I am a student actor. I have just finished a living history project where we spent three solid weeks in character, living, eating and breathing WWI Ypres. I was a field nurse, engaged to a private. It was all fictional, but meticulously researched and lovingly put together and felt tremendously real. In the last few days of the project they sent one of the units over the top, and my fiancee was shot in the throat and killed.

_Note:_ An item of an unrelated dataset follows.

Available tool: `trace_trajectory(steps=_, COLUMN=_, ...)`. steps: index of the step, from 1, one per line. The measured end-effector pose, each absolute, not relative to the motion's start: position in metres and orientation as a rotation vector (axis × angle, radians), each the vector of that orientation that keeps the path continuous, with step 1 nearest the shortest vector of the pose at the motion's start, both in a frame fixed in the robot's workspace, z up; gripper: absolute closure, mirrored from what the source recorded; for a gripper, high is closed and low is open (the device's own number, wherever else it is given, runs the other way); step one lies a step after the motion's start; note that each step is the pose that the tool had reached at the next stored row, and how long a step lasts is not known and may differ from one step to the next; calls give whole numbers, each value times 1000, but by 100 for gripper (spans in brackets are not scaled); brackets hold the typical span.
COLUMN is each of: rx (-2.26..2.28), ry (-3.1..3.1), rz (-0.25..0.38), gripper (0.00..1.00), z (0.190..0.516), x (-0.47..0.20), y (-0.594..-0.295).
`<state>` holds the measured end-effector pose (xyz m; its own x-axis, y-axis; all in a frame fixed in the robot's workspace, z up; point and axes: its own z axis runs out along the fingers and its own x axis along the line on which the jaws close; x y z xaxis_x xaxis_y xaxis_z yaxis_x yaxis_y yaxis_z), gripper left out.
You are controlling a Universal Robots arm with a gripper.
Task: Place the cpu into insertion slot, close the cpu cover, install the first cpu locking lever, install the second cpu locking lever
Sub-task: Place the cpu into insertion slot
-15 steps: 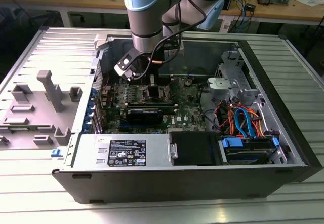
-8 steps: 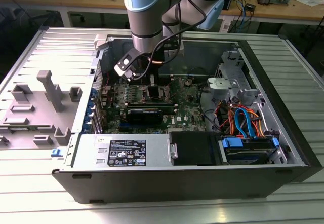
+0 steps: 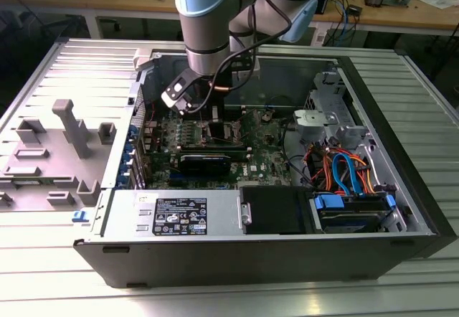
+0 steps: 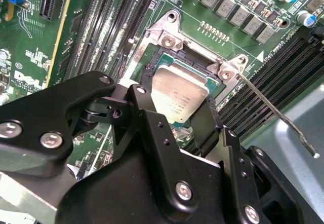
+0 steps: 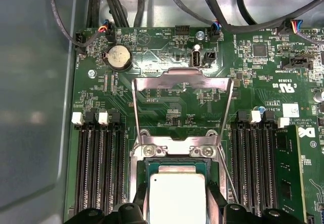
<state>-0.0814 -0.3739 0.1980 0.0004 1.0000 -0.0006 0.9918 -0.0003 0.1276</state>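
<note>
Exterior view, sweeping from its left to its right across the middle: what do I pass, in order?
Grey moulded side panel → blue card clips → green motherboard → blue and orange cables → case's dark right wall.

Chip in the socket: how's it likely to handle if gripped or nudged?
The chip is a thin flat square with a metal top, so probably stiff and light, but smooth and perhaps slippery to grip. Flat, so unlikely to roll or tip. It seems set inside the socket rim, so a sideways push would likely bind rather than slide it.
</note>
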Motion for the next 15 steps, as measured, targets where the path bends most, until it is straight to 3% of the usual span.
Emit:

In character, the person I has created wrote a poem for the husband she never got to marry.
I'm afraid I have very little perspective on the quality, because it was just so full of emotion at the time - written through some very real tears, I think mainly for all my great uncles who died fighting there, and the women they left behind.

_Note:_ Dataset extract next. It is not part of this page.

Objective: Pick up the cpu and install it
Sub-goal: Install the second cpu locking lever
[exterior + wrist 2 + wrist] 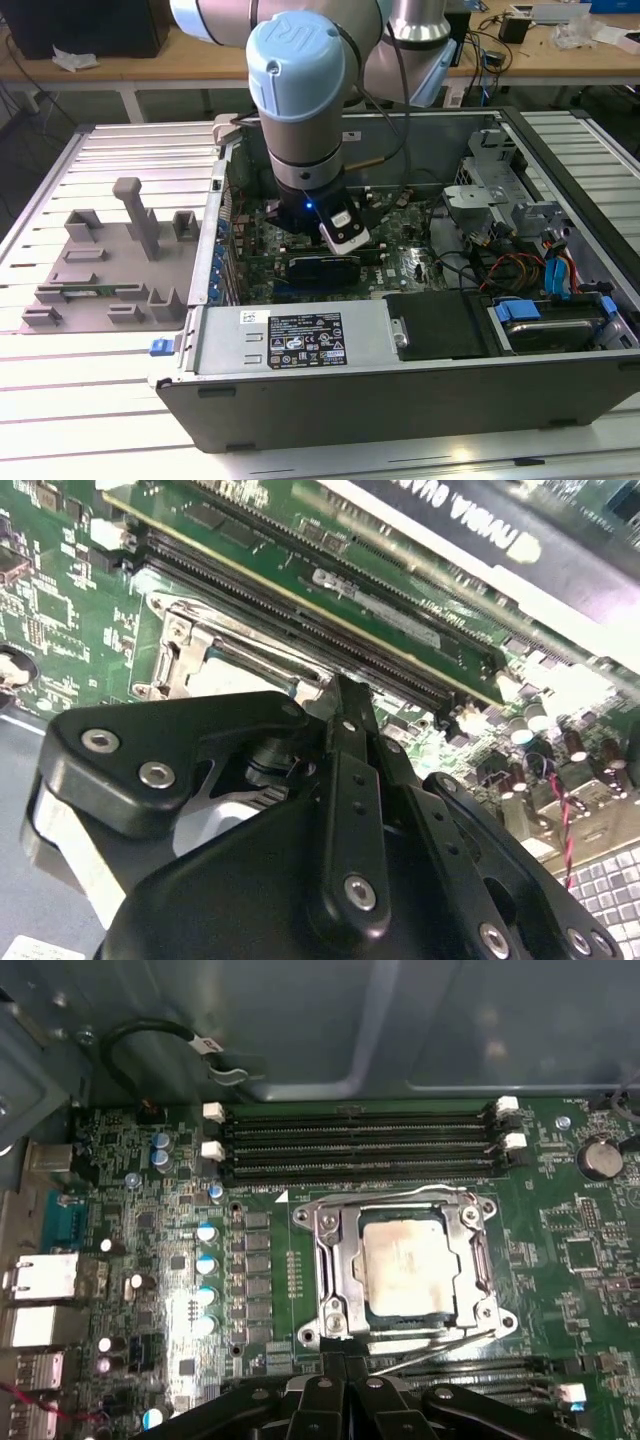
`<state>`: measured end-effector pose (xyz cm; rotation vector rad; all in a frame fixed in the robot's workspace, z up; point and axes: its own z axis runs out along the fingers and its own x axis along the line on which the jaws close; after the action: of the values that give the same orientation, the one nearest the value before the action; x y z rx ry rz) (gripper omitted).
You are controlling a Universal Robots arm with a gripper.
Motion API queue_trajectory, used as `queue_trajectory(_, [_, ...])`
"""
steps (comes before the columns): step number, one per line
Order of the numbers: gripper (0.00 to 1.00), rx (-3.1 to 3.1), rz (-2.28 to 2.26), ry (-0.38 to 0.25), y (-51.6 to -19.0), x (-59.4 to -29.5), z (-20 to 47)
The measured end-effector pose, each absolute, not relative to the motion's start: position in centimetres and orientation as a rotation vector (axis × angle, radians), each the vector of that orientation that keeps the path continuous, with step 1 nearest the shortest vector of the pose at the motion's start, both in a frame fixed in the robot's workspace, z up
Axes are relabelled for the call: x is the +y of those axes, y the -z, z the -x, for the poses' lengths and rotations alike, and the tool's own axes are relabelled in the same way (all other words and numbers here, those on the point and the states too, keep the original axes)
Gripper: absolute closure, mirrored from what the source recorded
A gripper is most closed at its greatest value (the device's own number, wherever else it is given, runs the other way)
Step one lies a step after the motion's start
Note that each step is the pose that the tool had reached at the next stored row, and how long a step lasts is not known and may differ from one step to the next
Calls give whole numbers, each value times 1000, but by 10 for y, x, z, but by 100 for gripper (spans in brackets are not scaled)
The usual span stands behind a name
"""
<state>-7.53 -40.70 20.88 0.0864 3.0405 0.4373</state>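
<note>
We're low inside the computer case [420, 345], and the cpu [404, 1267] sits flat in the socket [330, 1270] on the green motherboard [560, 1260]. Our gripper [345, 1362] has its fingers [345, 705] pressed together, pinching nothing, with the chip just beyond them at twelve o'clock in the first wrist view.
</note>
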Motion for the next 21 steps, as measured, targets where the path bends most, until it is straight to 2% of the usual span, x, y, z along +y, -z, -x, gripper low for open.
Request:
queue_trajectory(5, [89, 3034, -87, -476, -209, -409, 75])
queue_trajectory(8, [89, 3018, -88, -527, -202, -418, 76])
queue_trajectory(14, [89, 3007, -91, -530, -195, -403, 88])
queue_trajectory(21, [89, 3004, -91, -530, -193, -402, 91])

I cannot think of you beneath the earth.
The image stops my breath.
Your bones lay not in clay in Ypres,
nor anywhere at all.
You are gone, but did not die.
I saw you not, but felt your breath,
your loving hand on mine.
You did not die, you simply left.
I am sorry I was not there to wave you off,
but wherever I go,
whatever simple thoughts and deeds I use to pass my day,
wherever I go,
with every beat of my heart,
with every laugh that rings forth,
with every dark sigh spent,
wherever I go,
there shall always be a part of me,
soft and intangible as breath,
forever held, and kissed; embraced, asleep,
beneath the dirt in Ypres.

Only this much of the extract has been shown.